A Lei nº 14.112/2020, publicada no Diário Oficial no final do ano passado e que entrará em vigor no dia 25, trouxe diversas mudanças na Lei nº 11.101/2005 (Lei de Recuperação Judicial e Falência – “LRF”). A reforma promete modernizar os processos de recuperação judicial e falência, e já tem um impacto muito positivo no cenário de soerguimento empresarial no país.
Uma das novidades trazidas pela nova legislação diz respeito à concessão de financiamento para empresas em processo de recuperação judicial. É o chamado “financiamento DIP”, ou “DIP Finance”. Amplamente utilizado nos Estados Unidos, de onde “importamos este instituto”, até então é pouco explorado no Brasil. Isso porque, a Lei nº 11.101/2005 trazia em seu texto poucas normativas que balizavam a aplicação dessa ferramenta, sem fornecer aos possíveis investidores a segurança jurídica e garantias necessárias à concessão de financiamento a empresas em processo de recuperação.
Os artigos 67 e 83 da Lei 11/101/2005 já traziam a regra de prioridade no recebimento dos créditos oriundos de financiamentos concedidos durante o processo de recuperação judicial em caso de falência.
A Lei 14.112/2020, por sua vez, reservou uma seção inteira para disciplinar o tema (Seção IC-A – “Do Financiamento do Devedor e do Grupo Devedor durante a Recuperação Judicial”).

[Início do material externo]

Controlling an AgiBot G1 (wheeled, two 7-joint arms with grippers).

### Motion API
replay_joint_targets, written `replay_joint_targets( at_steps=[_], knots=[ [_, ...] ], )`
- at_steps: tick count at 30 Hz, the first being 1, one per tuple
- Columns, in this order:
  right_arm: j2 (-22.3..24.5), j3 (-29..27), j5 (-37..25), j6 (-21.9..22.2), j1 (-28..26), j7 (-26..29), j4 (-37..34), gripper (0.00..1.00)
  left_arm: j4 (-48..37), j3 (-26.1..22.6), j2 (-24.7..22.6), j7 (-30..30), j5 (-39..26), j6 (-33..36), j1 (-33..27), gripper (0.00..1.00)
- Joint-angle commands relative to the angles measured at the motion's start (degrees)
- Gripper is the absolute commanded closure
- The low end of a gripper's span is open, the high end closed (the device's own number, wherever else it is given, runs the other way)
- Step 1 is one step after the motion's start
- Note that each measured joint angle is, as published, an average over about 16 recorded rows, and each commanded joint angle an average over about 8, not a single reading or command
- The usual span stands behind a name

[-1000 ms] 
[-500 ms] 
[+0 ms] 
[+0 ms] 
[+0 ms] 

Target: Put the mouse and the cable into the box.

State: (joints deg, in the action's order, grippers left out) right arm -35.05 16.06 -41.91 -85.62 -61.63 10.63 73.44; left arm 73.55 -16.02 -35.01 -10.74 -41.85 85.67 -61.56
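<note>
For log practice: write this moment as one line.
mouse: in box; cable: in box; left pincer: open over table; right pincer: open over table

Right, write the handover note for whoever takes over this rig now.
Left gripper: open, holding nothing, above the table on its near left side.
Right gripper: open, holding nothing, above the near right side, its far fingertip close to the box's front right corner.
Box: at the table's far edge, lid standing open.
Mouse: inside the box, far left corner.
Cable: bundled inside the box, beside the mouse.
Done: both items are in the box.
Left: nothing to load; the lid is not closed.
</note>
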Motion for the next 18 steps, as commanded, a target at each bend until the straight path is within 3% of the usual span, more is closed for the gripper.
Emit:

O art. 69-A começa por definir de forma clara o procedimento para concessão do financiamento, destacando que, após ouvido o Comitê de Credores, o Juiz poderá autorizar a celebração de contratos de financiamento com o devedor, garantidos pela oneração ou pela alienação fiduciária de bens e direitos, seus ou de terceiros, pertencentes ao ativo não circulante, para financiar as suas atividades e as despesas de reestruturação ou de preservação do valor de ativos.
A nova legislação possibilita, ainda, a constituição de garantias em favor do credor financiador, inclusive sobre bem do devedor que já se encontrava garantido a outro credor, dispensando a anuência do detentor da garantia original, posicionamento este que vai de encontro ao até então disposto na Lei 11.101/2005, que conferia poder absoluto ao credor detentor de garantia real, e cuja ausência de expressa anuência deste acarretaria na ineficácia da nova garantia.
Esse talvez fosse o maior desincentivo aos possíveis investidores, pois a ausência de normativas específicas que estimulassem o financiamento de empresas em recuperação judicial trazia grande incerteza quanto à possibilidade de recuperação desse crédito em momento posterior.
A normativa também prevê que eventual reforma da decisão que autoriza a contratação do financiamento, após o desembolso pelo financiador, não afetará a natureza extraconcursal e as garantias do crédito.
Além disso, a nova Lei possibilita a concessão do financiamento por qualquer pessoa, inclusive credores, sujeitos ou não à recuperação judicial, familiares e sócios integrantes do próprio grupo devedor, autorizando que a garantia seja fornecida também por qualquer pessoa ou entidade, inclusive o próprio devedor e os demais integrantes do seu grupo, estejam ou não em recuperação judicial, mediante a oneração ou a alienação fiduciária de bens e direitos.
O objetivo da nova normativa é, sobretudo, viabilizar a atividade empresarial e equacionar o fluxo de caixa, possibilitando assim atingir o objetivo principal do instituto, trazendo maior segurança não somente aos investidores como também às empresas em recuperação, já que a grande maioria delas necessita de novos recursos com liquidez e de forma imediata, pois, via de regra, encontram-se assoberbadas em dívidas de curto e médio prazo.
A expectativa é que a nova regra estimule também um setor de mercado em franca ascensão em âmbito global, principalmente com a crise instaurada pela pandemia do novo coronavírus: as empresas de investimentos especializadas nos denominados “ativos estressados” (distressed assets).
Trata-se, portanto, de um novo mercado que provavelmente atrairá inúmeros investidores que buscam financiar empresas em recuperação com grande potencial de viabilidade econômica no cenário pós crise.